* What to do *
Exactly as they appear, reproduce the lines from the one holding "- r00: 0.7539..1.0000" through the last line of the material below.

* Information supplied *
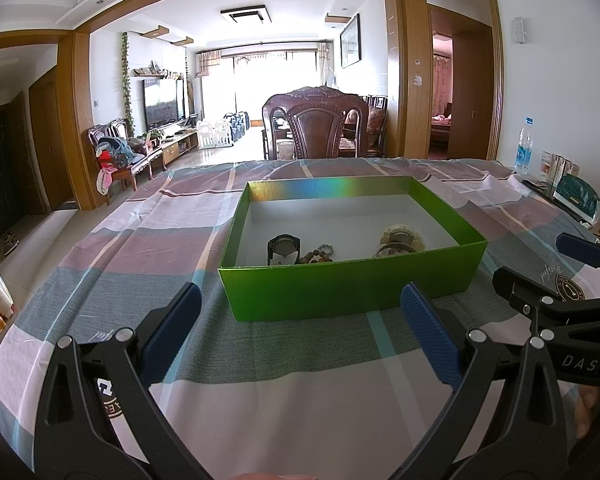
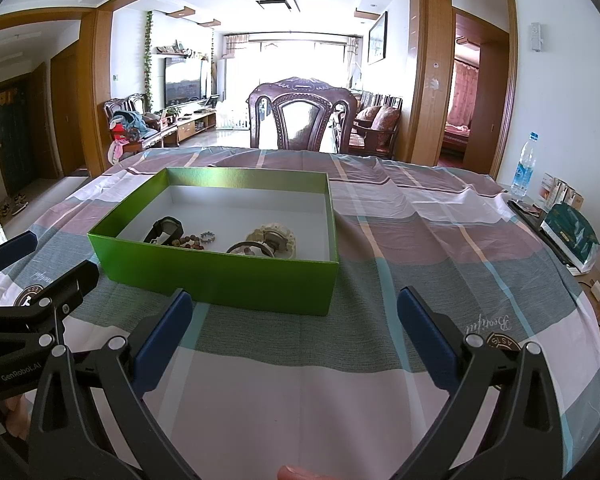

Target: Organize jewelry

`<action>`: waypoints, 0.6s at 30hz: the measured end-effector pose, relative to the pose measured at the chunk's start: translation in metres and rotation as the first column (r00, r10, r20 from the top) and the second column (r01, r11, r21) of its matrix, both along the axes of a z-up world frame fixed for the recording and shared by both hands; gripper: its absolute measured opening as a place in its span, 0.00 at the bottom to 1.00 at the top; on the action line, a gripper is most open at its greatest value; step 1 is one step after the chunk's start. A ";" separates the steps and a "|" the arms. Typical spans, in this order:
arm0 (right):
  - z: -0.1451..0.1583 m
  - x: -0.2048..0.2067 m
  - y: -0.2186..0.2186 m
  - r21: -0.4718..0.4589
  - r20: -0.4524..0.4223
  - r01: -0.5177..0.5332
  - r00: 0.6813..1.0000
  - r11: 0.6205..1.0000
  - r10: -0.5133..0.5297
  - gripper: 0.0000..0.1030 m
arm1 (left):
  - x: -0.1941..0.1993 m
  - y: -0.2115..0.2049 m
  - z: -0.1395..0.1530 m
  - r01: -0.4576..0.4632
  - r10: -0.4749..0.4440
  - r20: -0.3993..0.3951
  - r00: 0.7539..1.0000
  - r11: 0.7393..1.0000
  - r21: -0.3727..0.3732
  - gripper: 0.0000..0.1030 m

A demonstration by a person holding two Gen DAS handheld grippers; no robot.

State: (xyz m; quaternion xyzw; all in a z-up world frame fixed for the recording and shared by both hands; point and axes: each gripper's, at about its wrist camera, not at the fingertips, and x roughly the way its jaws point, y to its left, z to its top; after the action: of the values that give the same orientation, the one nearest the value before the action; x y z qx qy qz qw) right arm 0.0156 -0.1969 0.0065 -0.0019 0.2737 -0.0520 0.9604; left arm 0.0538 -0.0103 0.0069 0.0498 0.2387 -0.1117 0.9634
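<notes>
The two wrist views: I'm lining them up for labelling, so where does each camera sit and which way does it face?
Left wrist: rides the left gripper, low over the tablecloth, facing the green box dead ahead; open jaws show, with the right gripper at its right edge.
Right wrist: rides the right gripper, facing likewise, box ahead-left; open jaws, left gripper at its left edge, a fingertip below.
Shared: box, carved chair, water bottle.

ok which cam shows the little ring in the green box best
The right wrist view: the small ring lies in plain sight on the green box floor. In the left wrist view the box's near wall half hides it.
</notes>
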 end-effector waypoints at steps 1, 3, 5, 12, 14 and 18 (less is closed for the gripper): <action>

* Task output *
  - r00: 0.7539..1.0000
  - r11: 0.7393..1.0000
  - r21: -0.3727..0.3732
  - gripper: 0.0000..0.1030 m

A demonstration by a person holding two Gen DAS handheld grippers; no robot.

State: (xyz m; quaternion xyzw; all in a z-up world frame fixed for the recording and shared by both hands; point and axes: each gripper's, at about its wrist camera, not at the fingertips, and x roughly the way its jaws point, y to its left, z to its top; after the action: of the values that give the same orientation, the one nearest the value before the action; x y z qx qy qz qw) right arm 0.0156 -0.1969 0.0065 -0.0019 0.2737 -0.0520 0.9604; left arm 0.0538 -0.0103 0.0069 0.0498 0.2387 -0.1117 0.9634
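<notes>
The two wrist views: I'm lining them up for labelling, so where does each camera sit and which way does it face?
Left wrist: rides the left gripper, low over the tablecloth, facing the green box dead ahead; open jaws show, with the right gripper at its right edge.
Right wrist: rides the right gripper, facing likewise, box ahead-left; open jaws, left gripper at its left edge, a fingertip below.
Shared: box, carved chair, water bottle.

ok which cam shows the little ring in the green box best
The right wrist view: the small ring lies in plain sight on the green box floor. In the left wrist view the box's near wall half hides it.
</notes>
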 end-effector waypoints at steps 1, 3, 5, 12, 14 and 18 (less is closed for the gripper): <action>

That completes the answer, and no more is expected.